# What you will do
The exercise asks you to copy every line below in which "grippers" appears.

(Records from a data source)
+--

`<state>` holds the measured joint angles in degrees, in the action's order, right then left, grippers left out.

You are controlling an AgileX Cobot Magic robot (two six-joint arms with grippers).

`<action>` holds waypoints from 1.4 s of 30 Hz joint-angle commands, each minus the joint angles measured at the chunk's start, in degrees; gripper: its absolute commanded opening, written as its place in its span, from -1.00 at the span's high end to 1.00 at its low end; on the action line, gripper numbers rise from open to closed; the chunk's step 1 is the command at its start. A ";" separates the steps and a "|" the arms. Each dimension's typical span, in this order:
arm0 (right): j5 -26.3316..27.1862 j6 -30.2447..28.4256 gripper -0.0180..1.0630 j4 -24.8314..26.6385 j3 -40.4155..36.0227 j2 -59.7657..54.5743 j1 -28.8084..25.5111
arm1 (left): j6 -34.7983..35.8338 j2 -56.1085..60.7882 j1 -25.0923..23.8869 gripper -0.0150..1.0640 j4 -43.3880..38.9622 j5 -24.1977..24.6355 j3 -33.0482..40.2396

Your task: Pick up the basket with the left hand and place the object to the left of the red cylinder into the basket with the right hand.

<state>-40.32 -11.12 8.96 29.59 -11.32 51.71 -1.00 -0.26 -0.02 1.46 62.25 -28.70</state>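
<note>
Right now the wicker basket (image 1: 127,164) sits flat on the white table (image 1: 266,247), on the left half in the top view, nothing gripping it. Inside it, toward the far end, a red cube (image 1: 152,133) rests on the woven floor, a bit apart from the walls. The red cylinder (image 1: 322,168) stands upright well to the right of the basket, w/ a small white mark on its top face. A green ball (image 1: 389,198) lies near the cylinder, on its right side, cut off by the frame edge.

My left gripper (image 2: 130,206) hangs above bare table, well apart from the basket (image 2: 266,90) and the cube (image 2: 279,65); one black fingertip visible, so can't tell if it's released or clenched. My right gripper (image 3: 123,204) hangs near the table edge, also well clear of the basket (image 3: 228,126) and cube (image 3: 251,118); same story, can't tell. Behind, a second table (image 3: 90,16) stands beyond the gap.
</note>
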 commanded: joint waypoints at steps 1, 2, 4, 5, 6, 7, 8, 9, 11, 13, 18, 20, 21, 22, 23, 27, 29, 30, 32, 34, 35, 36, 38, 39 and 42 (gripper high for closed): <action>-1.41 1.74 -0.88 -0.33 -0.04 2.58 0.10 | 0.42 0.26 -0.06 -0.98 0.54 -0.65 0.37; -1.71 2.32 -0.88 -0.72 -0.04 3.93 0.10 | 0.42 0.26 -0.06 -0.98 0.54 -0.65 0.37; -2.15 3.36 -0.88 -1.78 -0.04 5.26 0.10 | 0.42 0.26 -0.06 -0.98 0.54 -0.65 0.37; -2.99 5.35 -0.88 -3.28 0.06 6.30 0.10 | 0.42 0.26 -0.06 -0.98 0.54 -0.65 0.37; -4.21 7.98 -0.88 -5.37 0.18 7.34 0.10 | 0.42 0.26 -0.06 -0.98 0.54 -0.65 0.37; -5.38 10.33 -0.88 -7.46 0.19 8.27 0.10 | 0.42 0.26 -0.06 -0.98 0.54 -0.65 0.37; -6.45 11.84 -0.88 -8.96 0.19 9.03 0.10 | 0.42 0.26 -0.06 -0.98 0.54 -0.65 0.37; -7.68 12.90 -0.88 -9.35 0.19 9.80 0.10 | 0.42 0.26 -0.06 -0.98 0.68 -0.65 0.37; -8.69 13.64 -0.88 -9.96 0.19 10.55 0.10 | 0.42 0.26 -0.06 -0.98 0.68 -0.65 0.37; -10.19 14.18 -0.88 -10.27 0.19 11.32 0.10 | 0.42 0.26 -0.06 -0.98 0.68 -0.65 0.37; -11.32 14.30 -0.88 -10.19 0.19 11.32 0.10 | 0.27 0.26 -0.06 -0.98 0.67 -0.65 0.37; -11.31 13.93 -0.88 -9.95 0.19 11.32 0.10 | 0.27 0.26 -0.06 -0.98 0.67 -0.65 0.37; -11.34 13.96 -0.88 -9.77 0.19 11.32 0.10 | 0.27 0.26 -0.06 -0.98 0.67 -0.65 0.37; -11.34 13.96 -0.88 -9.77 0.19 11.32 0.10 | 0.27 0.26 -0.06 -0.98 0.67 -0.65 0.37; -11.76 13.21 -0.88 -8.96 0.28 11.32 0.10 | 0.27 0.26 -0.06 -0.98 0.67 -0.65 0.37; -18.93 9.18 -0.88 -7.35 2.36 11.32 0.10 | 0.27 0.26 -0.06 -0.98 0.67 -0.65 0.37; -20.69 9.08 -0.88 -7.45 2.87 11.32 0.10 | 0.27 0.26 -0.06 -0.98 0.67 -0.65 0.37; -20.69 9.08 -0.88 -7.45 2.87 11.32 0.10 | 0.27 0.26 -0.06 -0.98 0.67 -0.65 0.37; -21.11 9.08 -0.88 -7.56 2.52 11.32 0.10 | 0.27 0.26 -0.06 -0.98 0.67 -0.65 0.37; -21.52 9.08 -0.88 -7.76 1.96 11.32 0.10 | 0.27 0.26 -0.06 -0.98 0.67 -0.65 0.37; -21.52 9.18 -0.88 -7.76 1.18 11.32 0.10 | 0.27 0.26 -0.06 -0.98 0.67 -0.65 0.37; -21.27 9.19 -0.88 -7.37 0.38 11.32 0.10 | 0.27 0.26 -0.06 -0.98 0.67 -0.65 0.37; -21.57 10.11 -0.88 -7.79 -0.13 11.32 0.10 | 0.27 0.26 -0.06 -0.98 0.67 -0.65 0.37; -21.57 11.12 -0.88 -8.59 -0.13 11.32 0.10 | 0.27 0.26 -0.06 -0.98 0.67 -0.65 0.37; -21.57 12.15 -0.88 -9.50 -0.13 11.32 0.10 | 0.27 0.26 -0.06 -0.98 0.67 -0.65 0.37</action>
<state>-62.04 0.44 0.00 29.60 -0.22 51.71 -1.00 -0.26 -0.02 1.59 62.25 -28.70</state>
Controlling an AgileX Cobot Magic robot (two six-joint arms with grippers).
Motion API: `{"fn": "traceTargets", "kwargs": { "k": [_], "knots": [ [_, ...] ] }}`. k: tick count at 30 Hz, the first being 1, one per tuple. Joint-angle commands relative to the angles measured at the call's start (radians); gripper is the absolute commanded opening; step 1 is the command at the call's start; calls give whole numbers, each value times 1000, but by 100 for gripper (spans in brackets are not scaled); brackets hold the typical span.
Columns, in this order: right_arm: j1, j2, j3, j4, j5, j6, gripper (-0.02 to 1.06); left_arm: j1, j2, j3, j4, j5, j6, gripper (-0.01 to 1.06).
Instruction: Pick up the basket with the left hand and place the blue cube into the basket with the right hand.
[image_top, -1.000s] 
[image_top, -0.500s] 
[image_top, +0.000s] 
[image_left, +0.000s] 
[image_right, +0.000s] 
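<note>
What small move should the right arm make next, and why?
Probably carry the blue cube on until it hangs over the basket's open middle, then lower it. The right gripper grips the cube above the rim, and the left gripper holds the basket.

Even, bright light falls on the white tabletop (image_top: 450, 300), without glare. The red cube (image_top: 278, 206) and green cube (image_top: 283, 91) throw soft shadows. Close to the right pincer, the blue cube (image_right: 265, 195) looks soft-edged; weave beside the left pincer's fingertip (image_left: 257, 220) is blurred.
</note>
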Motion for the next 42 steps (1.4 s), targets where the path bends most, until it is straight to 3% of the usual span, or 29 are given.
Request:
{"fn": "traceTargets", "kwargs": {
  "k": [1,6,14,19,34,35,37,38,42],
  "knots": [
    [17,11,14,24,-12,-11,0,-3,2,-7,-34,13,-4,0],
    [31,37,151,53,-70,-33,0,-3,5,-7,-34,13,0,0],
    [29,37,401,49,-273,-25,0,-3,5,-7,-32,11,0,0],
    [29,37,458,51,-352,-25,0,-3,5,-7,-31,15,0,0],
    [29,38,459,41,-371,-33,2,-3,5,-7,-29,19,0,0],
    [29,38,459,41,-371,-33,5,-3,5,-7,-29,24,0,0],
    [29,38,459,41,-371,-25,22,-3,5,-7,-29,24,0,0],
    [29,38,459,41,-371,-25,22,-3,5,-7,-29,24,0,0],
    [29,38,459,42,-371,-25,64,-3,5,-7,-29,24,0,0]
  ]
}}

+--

# Answer section
`<state>` holds the measured joint angles in degrees, in the action's order, right then left, grippers left out.
You are controlling an AgileX Cobot Magic robot (two six-joint arms with grippers).
Controlling an AgileX Cobot Magic robot (two six-joint arms with grippers).

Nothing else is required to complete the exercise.